Peg solitaire, which is believed to be originated in England in late 1600, is a board game played by a single player. There are various shapes of boards while the cross-shaped board is the most common and popular. The solvability of the solitaire game depends on the particular shape of the board. In literature, a mathematical analysis of the solvability published in 1842 using parity arguments can be found. In 1998, Arie Bialostocki published a paper demonstrating an elegant way to analyze the solvability of the solitaire game of the cross- shaped board. In his paper, Bialostocki used the Klein four-group and its properties to analyze the possible solutions. This is perhaps the only instance the Klein four-group, an abstract group containing four elements, has been used to analyze the solvability of a popular board game.
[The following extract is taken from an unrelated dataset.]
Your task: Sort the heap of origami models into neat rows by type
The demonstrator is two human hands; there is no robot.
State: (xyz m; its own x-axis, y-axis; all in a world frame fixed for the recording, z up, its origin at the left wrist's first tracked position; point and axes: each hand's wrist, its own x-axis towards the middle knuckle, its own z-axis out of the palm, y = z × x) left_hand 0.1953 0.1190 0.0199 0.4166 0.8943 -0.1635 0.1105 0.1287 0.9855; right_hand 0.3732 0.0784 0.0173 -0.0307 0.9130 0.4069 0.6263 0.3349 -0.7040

In this research, the techniques used by Bialostocki to analyze the solvability of the solitaire game were generalized to many other shapes of boards. Furthermore, the solvability conditions on some special shapes of boards were derived. A Single-Vacancy to Single- Survivor Problem (SVSSP) is defined as the possibility of winning a solitaire game starting with a full board game with a single-hole-vacancy (initial board configuration) and winning with a board configuration in which only one peg remains (winning board configuration). The solvability of this problem, together with the solvability of the complement problem (CP), which is a specific form of SVSSP in which the last peg resides at the initially vacant hole, were investigated using the techniques proposed by Bialostocki. Furthermore, the unsolvability of some solitaire games such as French solitaire and diamond solitaire were investigated using Bialostocki’s techniques and by defining a ‘resource count’ which is also known as ‘pagoda function’. In this research, many shapes of symmetric solitaire boards containing a central hole (except the triangular boards) were taken. Furthermore, the patterns, in terms of the number of holes of the board, for the solvability of the numerous shapes of solitaire boards were identified.